● WORK ITEM:
What is needed is a verbatim copy of the data, minus the pictures.

● STORED DATA:

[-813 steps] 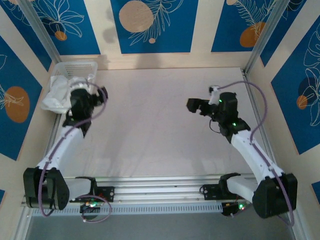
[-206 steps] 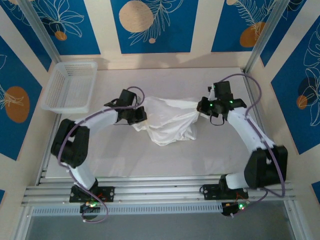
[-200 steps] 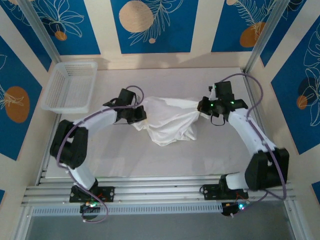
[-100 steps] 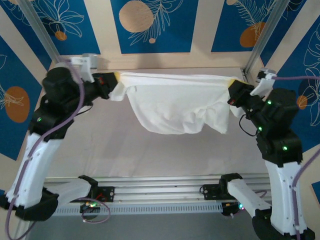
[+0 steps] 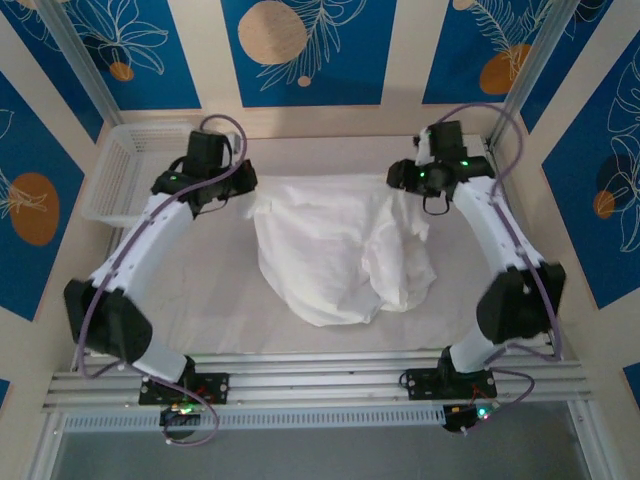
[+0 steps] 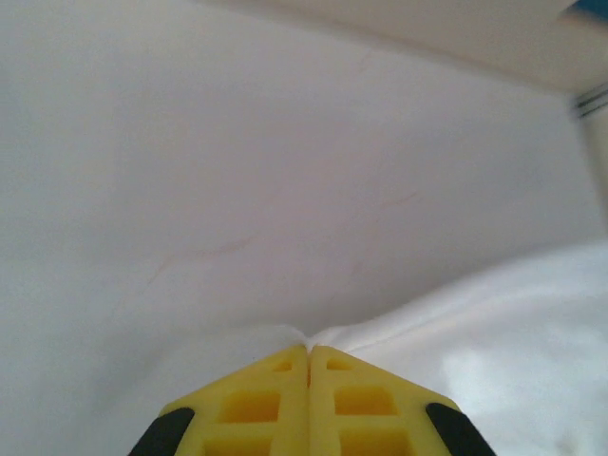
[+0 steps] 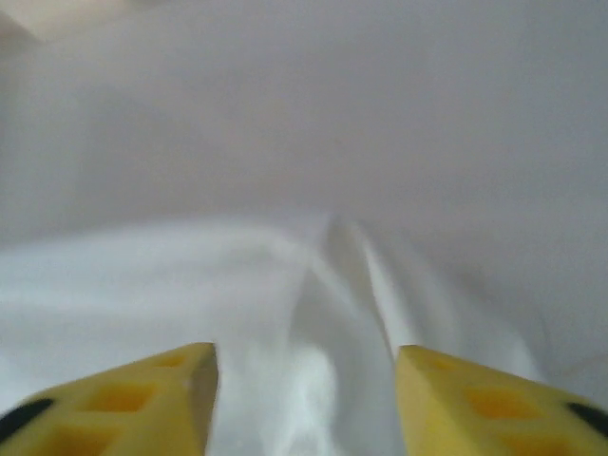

● EXERCISE ANSWER:
[-813 steps] 
[-206 steps] 
[-200 steps] 
[-100 steps] 
[+0 steps] 
[+0 steps] 
[+0 steps] 

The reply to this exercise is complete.